On Aug 20, 2008, at 1:39 PM, Gerd Knops wrote:

I have a NSWindowController subclass managing a window and some functionality in that window. Now at some point I need to display a sheet, which is a window in a different nib.

I'd like to use another NSWindowController to load that nib file, mainly so it will take care of (eg release) all the top level objects in that second nib.

The bindings in the second nib need to access objects in my above mentioned NSWindowController subclass, so I'd like that to be the owner. Now when I instantiate the second NSWindowController using 'initWithWindowNibName:owner:', what do I do with the window containing the sheet? I can't hook it up to the file's owner window outlet, as that is already in use for the primary window.

So I basically have no (elegant) way of telling the second window controller what it's window is, or am i missing something? The NSWindowController has this vague notion of "primary window", but doesn't really explain what happens when 'initWithWindowNibName:owner:' is used.

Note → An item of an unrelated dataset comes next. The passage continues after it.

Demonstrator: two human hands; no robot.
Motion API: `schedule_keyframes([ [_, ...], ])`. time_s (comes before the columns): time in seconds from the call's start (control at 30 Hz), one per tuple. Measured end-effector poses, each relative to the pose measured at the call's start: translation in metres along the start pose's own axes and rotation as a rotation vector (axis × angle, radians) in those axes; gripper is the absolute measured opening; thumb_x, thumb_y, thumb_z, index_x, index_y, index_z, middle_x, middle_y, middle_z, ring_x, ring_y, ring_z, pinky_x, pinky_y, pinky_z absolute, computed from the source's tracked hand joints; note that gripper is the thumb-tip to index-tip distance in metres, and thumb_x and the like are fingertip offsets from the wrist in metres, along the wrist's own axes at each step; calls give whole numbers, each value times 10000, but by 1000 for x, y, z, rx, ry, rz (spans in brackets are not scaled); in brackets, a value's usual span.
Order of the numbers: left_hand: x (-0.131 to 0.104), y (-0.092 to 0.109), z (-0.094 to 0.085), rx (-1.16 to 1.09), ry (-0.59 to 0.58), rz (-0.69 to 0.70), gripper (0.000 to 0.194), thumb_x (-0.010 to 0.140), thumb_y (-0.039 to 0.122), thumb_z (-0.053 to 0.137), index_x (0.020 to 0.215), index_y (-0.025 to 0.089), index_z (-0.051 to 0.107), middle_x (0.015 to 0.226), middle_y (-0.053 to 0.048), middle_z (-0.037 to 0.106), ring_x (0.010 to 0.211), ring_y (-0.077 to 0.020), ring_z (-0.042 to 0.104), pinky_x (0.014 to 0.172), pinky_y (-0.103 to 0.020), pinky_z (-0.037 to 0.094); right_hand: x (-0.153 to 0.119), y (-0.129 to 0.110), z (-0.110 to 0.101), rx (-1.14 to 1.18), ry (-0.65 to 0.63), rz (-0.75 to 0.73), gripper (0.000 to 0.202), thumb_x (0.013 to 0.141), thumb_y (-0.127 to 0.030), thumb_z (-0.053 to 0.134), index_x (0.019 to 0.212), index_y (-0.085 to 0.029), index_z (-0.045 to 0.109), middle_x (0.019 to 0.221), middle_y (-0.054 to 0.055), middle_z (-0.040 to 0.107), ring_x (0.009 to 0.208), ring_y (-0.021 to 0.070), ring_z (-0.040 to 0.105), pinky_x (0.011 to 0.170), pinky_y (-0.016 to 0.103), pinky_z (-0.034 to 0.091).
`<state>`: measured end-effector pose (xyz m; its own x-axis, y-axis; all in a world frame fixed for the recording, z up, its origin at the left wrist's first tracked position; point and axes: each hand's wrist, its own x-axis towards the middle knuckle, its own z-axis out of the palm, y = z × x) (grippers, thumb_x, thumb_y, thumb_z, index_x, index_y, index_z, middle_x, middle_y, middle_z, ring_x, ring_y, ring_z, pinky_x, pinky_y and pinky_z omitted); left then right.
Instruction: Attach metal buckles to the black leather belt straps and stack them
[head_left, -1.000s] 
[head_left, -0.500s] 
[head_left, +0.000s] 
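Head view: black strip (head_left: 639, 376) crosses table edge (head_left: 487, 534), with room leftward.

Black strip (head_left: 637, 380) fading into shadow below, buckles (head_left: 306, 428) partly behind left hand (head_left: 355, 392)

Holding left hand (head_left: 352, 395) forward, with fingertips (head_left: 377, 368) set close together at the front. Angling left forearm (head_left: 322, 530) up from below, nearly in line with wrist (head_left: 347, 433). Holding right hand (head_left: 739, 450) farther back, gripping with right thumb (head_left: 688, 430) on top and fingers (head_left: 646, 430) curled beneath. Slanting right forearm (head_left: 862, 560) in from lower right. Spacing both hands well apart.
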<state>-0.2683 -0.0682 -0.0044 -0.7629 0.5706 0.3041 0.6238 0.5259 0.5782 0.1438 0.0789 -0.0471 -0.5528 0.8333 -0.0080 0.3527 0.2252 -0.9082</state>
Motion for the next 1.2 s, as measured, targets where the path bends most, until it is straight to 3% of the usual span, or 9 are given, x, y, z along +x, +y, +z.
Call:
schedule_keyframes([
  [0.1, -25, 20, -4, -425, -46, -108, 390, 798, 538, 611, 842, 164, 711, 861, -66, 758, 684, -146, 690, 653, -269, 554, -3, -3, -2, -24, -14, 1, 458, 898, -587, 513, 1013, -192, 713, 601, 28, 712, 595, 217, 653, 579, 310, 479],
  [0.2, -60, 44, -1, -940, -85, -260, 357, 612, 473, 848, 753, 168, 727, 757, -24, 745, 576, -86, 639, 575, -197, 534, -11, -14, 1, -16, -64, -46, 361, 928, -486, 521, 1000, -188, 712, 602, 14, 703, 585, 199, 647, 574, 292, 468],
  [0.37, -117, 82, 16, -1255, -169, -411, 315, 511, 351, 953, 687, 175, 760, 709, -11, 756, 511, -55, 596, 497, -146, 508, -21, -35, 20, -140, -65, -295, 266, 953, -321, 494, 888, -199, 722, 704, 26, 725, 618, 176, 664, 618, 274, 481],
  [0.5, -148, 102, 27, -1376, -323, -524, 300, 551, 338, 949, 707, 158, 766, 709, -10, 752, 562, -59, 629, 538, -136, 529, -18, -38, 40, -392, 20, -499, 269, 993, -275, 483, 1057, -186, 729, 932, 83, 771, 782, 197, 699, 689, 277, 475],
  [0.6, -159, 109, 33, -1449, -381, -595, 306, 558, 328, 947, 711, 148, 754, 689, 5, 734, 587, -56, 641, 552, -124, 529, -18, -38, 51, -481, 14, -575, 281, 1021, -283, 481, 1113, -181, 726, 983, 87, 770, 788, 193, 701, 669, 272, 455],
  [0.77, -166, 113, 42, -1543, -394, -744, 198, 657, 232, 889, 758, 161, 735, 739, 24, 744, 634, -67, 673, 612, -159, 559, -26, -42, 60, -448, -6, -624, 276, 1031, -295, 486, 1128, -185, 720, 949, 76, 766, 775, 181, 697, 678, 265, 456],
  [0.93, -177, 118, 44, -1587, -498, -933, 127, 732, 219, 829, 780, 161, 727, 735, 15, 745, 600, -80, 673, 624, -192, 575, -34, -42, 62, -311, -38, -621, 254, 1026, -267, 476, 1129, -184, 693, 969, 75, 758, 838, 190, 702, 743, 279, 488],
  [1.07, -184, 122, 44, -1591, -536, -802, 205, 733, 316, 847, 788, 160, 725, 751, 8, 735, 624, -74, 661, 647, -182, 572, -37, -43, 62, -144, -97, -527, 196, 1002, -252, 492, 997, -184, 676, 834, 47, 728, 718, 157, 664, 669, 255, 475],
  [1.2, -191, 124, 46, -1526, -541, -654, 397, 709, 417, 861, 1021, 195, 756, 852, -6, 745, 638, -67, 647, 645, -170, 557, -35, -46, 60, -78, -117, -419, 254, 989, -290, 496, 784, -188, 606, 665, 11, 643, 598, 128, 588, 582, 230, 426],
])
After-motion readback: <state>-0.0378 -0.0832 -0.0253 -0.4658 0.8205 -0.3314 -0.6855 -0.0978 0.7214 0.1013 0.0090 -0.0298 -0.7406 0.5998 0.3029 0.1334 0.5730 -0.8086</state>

Is there some magic that allows 'initWithWindowNibName:owner:' to figure out what the window is? Or does one have to use 'setWindow:' to set the window when the above initializer is used?

It's very possible that your approach can be made to work. However, at first blush, I'd do it a different way. I'd let the sheet controller be the file's owner of the sheet nib. I'd add a property to the sheet controller class (NSWindowController subclass) which refers back to the master window controller (or its model object graph). Then, I'd bind through that property of file's owner.